Arvind Narayanan added that strength in the rupee will not hamper exports much.

March 10, 2014 / 22:05 IST

A combination of factors are driving the rally in the currency market, believes Arvind Narayanan executive director and head of sales, treasury and markets with DBS Bank. The Indian currency gained strength for the fifth straight session to break below the 61-mark against the US dollar. This is the highest level hit by the rupee in the last seven months.

In an interview to CNBC-TV18’s Shereen Bhan, he said that nervousness about currency has come down and rupee is gaining strength as both current account deficit (CAD) and fiscal deficit have been tamed.

He further added that strength in the rupee will not hamper exports much. Meanwhile, the federation of Indian export organisations (FIEO) is also of the view that around 1-2 percent change in exchange rate is normal and exports won’t be hit with rupee being at current level.

Below is the verbatim transcript of Arvind Narayanan's interview with CNBC-TV18's Shereen Bhan.

Q: The rupee has rallied to a 7-month high of 60.85 to the dollar. What is driving the rally at this point in time? We have had the current account deficit (CAD) number come in below the governments expectations. We have seen the equity markets rallying to all time highs. What really is driving the rally in the currency market?

A: It is a combination of factors. Compared to what it was in August 2013 we have gone and managed our perception really well. Started with Dr Raghuram Rajan raising those FCNRs and getting US dollars into the country. After that the nervousness about the currency has come down. On top of that you have had CAD data which turned out to be much better than anticipated. In fact it is going to be much better than the 2.5 percent which was forecasted. Fiscal deficit is broadly under control. Economic recovery seems to be okay, exports seem to be fine. So, by and larger fundamentally the factors which are worrying about the Indian rupee which is the current account deficit and fiscal deficit both seem to be tamed for now and that has improved the perception.

Q: Wasn't the reduction in the current account deficit already factored in? Would you really attribute the current rally to the fall in current account deficit because I assumed that that was factored in by the markets?
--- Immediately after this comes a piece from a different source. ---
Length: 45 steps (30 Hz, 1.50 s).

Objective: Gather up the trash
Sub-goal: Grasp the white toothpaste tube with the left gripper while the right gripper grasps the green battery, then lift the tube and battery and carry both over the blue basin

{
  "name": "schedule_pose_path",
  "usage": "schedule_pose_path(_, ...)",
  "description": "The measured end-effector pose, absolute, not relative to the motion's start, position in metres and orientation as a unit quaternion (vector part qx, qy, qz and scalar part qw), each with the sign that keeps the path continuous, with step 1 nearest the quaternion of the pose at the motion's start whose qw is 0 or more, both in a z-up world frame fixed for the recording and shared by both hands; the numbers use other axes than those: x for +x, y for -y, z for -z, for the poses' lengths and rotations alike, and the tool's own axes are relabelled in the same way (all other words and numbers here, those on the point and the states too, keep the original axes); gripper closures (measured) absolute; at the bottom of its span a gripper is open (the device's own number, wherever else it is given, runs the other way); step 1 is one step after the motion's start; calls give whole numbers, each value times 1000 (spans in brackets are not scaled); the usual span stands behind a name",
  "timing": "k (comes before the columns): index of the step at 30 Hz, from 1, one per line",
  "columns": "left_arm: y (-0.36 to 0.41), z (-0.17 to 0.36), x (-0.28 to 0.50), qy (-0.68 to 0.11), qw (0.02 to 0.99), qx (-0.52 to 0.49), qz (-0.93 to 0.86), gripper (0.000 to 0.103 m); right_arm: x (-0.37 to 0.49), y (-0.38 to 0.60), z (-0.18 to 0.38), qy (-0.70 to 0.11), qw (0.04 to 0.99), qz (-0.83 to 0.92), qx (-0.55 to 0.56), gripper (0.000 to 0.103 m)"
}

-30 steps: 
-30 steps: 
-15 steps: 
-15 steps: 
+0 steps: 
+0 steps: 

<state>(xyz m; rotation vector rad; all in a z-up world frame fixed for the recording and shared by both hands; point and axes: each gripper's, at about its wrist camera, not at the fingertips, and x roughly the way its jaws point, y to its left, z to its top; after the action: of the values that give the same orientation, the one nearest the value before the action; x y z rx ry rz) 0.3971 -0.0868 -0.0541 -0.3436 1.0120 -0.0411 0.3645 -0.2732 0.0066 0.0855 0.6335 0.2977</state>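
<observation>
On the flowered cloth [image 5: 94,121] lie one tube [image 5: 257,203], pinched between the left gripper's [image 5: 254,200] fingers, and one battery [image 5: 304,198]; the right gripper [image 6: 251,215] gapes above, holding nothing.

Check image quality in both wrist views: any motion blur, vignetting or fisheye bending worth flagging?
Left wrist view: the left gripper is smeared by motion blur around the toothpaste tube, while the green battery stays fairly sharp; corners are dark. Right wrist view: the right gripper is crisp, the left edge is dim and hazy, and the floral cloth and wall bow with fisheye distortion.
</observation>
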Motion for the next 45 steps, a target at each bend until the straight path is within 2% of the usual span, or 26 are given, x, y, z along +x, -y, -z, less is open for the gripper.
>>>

A: The fall to 2.5 percent was by and large something which was positive but to a great extent factored in. Now that the number is less than 2.5 percent and the nature of the CAD, it is not just about import of gold being restricted which is contributing to the number coming down, also exports have seen a reasonable jump helped by the rupee depreciation but by and large this trend can continue if the US and the European recovery seems to be on track then exports can continue to be reasonably good.
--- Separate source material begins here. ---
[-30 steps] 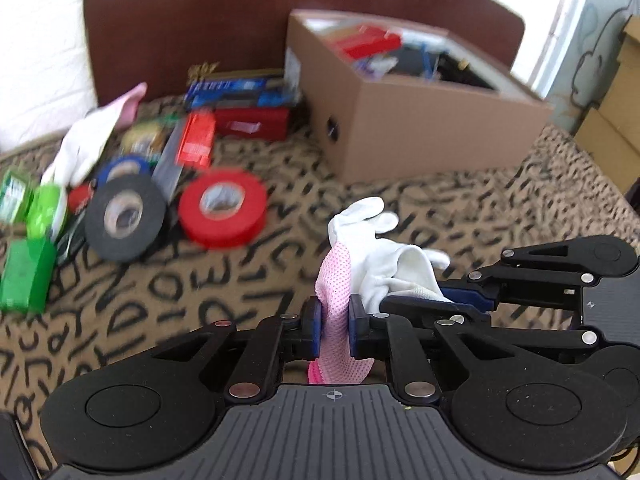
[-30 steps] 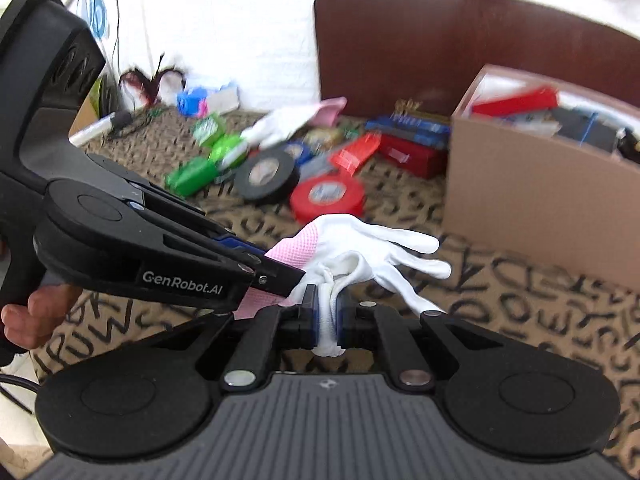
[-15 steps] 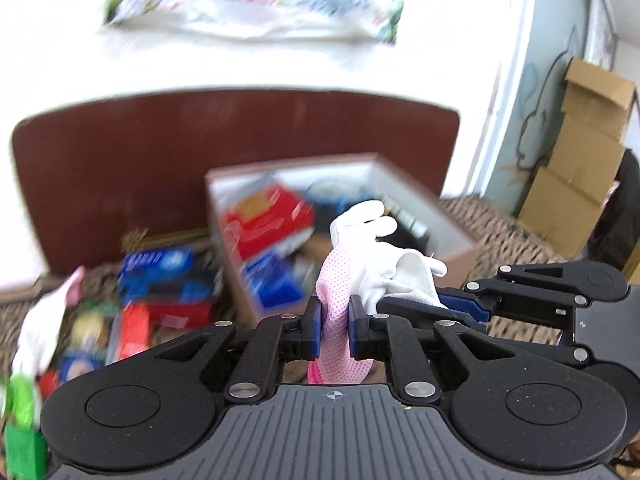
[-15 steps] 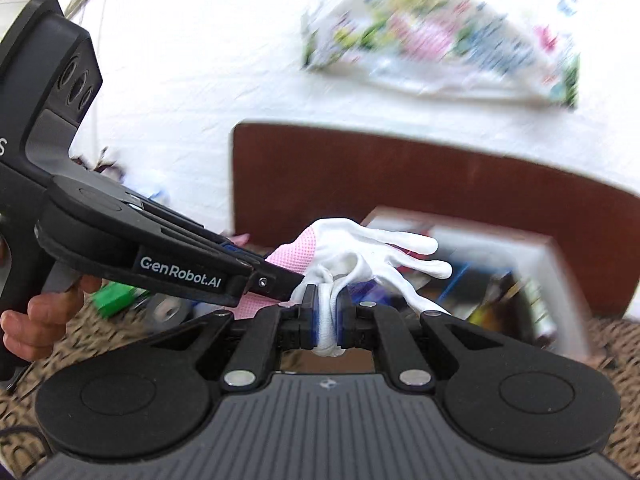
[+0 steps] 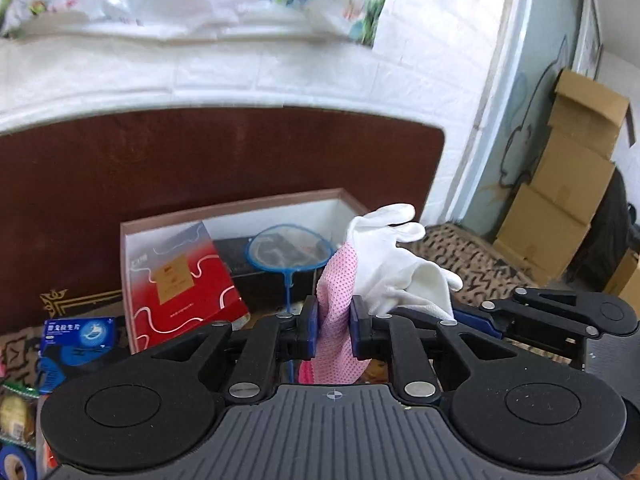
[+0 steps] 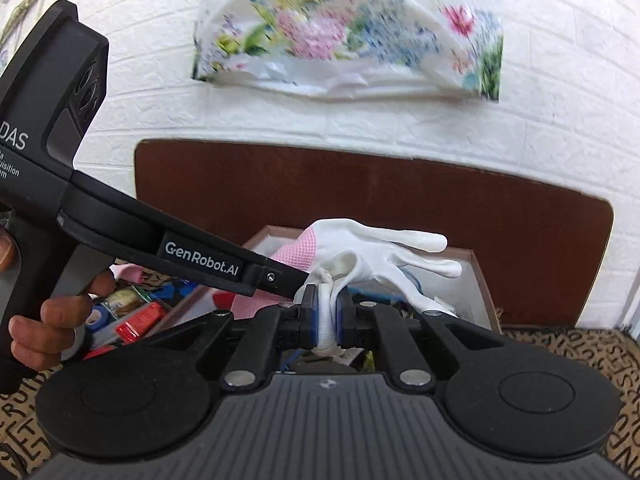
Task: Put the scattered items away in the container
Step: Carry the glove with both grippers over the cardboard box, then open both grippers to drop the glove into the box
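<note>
Glove [image 5: 384,256], white with pink mesh cuff, held up over open cardboard box [image 5: 224,210]. Left gripper [image 5: 334,330] pinching pink cuff; right gripper [image 6: 327,316] pinching bunched white fabric. Inside box: red carton [image 5: 180,276], blue-rimmed net [image 5: 290,248]. Blue packet [image 5: 78,334] beside box's left wall on patterned cloth [image 5: 472,256].

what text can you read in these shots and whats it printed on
"GenRobot.AI": side of the left gripper, seen in the right wrist view.
"DAS": cut off, on that gripper's handle; smaller lines beneath are cropped.
Blue box: Chinese characters, too blurred to read.
Red box: label too small to read.
</note>
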A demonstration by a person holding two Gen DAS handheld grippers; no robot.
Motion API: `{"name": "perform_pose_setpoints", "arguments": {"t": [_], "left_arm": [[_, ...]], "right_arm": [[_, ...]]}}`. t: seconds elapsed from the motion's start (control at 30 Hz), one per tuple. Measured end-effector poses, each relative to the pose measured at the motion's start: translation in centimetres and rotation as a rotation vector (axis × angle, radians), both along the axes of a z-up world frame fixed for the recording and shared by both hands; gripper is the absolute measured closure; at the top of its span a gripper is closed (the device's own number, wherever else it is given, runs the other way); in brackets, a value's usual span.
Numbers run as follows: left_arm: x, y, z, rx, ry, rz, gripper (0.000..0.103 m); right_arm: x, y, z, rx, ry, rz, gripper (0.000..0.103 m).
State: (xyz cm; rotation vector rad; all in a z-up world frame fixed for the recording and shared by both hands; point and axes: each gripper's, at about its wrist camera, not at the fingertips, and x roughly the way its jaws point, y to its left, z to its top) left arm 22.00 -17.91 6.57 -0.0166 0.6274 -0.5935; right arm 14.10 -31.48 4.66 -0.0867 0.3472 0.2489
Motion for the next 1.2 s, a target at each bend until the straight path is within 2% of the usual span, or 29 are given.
{"name": "perform_pose_setpoints", "arguments": {"t": [0.1, 0.17, 0.23, 0.33, 0.43, 0.53, 0.6, 0.7, 0.77, 0.83, 1.2], "left_arm": [[1.5, -0.2, -2.1, 0.010, 0.048, 0.013, 0.083], [2.1, -0.1, -3.3, 0.027, 0.065, 0.027, 0.063], [2.3, -0.1, -4.3, 0.061, 0.055, 0.045, 0.055], [2.5, 0.1, -5.1, 0.096, 0.036, 0.057, 0.053], [2.7, 0.5, -5.5, 0.095, 0.037, 0.073, 0.048], [2.7, 1.0, -5.7, 0.083, 0.035, 0.097, 0.026], [2.4, 1.3, -5.6, 0.074, 0.010, 0.116, 0.019], [1.9, 1.5, -5.2, 0.066, -0.017, 0.124, 0.010], [1.4, 1.5, -4.9, 0.069, -0.032, 0.137, 0.004], [0.9, 1.4, -4.6, 0.082, -0.044, 0.157, 0.000], [-2.8, 1.7, -4.5, 0.090, -0.054, 0.195, 0.000]], "right_arm": [[1.2, -0.2, -1.6, 0.007, 0.050, -0.009, 0.093], [1.9, -0.1, -2.7, 0.000, 0.088, -0.012, 0.089], [2.4, 0.0, -3.5, -0.018, 0.107, -0.030, 0.083], [2.7, 0.3, -4.2, -0.055, 0.123, -0.060, 0.079], [2.9, 0.9, -4.5, -0.082, 0.121, -0.068, 0.071], [2.7, 1.5, -4.6, -0.115, 0.116, -0.085, 0.045], [2.4, 1.8, -4.6, -0.146, 0.087, -0.101, 0.022], [2.1, 2.2, -4.3, -0.182, 0.052, -0.115, 0.007], [1.8, 2.3, -4.1, -0.188, 0.043, -0.121, 0.002], [1.7, 2.5, -4.0, -0.190, 0.044, -0.132, 0.000], [-0.3, 3.6, -3.7, -0.139, 0.048, -0.110, 0.000]]}}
Import of gold can may be go up a little bit but the feeling is even if the restrictions on gold imports are released CAD would not go up significantly from 2.5 percent. So, by and large there is a strong sense that the inflows which are coming in whether it is FII flows into equity or into the debt market should be able to reasonably cover the amount of deficit which we are running.

Q: What kind of range do you see the rupee trading within in the short term? Do you anticipate a much sharper rise from these levels?
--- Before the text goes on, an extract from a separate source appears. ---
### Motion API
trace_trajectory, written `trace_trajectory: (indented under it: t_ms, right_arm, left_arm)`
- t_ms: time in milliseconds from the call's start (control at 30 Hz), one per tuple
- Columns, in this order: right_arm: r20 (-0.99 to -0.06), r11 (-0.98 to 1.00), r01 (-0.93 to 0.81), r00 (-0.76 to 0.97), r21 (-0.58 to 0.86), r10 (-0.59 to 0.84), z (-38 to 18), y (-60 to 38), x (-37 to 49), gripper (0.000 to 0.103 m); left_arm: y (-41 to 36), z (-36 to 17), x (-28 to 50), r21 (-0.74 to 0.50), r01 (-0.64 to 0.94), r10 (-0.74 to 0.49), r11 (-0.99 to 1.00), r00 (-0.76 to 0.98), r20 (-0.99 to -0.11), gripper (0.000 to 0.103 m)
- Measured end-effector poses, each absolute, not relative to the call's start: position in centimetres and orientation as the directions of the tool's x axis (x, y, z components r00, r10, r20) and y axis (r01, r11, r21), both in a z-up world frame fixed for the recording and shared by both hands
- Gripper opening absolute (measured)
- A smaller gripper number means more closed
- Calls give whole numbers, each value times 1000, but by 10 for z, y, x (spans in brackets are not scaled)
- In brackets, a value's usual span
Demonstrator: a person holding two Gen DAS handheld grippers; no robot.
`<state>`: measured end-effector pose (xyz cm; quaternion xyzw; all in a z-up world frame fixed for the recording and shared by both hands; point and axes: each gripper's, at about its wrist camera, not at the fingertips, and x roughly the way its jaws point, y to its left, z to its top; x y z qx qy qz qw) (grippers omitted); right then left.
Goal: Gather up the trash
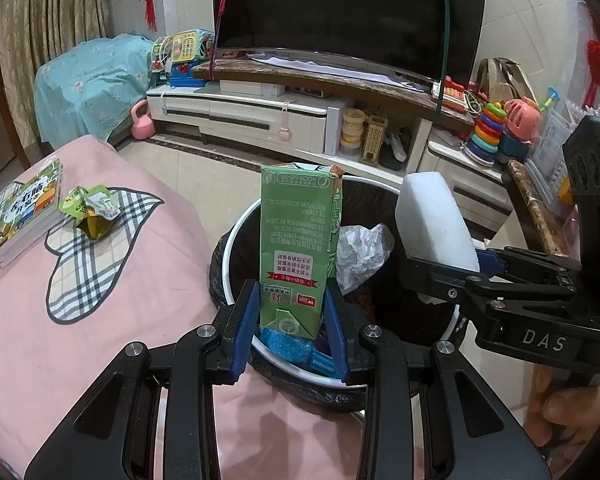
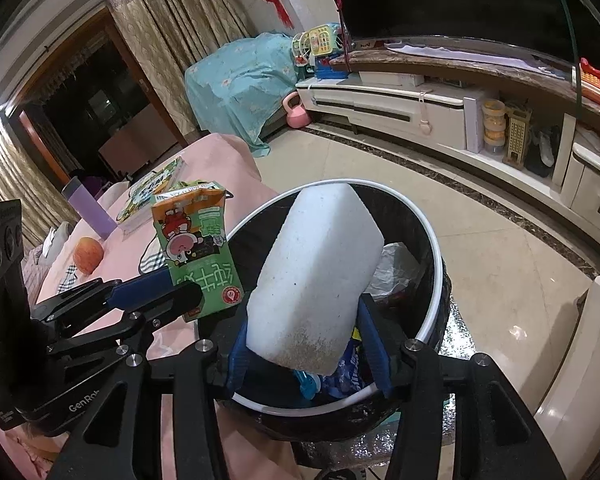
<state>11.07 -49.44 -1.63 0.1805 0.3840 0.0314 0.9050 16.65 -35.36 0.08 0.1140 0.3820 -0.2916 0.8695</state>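
The left claw (image 1: 291,320) pinches a green carton (image 1: 300,248) by its lower end. The right claw (image 2: 304,344) pinches a white foam block (image 2: 312,276) the same way. Both items hang over the open bin (image 1: 236,220), which stands on the floor against the pink bed (image 1: 100,280) and already holds crumpled wrap (image 1: 360,252) and blue packets.

Risks:
- The carton sits above the near rim. Released here, it could strike the rim and tip onto the bed.
- The two claws are close together. A sideways move of either could knock the other's item loose.
- The foam is light and gripped only at one end; it may pivot in the pads or bounce off the trash below.

Orientation: the carton's long axis runs away from the claw, nearly upright in the left view, print inverted, torn top end farthest from the pads. The block's long axis likewise runs away from its claw, leaning slightly right.

More trash, a crumpled pouch (image 1: 90,210), lies on the bed beside the books (image 1: 28,208).
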Motion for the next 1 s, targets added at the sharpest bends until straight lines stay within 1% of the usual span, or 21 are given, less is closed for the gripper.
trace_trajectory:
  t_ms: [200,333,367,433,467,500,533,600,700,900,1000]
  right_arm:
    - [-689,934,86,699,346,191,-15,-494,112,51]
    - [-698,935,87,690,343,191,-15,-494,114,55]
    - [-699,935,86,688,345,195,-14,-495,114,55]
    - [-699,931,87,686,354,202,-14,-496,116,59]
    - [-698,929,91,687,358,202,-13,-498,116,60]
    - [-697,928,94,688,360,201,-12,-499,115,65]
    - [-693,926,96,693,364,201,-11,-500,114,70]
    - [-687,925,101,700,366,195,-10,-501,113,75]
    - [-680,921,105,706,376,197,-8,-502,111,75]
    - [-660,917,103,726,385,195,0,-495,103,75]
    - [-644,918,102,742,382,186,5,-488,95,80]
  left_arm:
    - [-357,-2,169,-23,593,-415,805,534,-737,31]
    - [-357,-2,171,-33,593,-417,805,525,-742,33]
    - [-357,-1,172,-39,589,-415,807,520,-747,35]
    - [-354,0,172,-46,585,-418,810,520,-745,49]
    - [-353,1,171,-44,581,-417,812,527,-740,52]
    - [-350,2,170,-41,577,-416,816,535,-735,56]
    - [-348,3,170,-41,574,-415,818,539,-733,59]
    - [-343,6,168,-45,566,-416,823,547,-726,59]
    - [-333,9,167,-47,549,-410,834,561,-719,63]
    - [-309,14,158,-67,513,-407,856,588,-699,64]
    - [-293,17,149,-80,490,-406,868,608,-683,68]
A: One big event which is lined up in the near future is the Federal elections over April and May. To my mind until that event passes by us dollar-rupee is not going to break out of a significant range. So, if I think on the lower side probably about 60.20-60.30, it is not very far from where we are today. So, that would probably be the floor where the dollar-rupee would stop. On the upper side probably 62.50 or so would be the higher side where rupee would not weaken beyond that.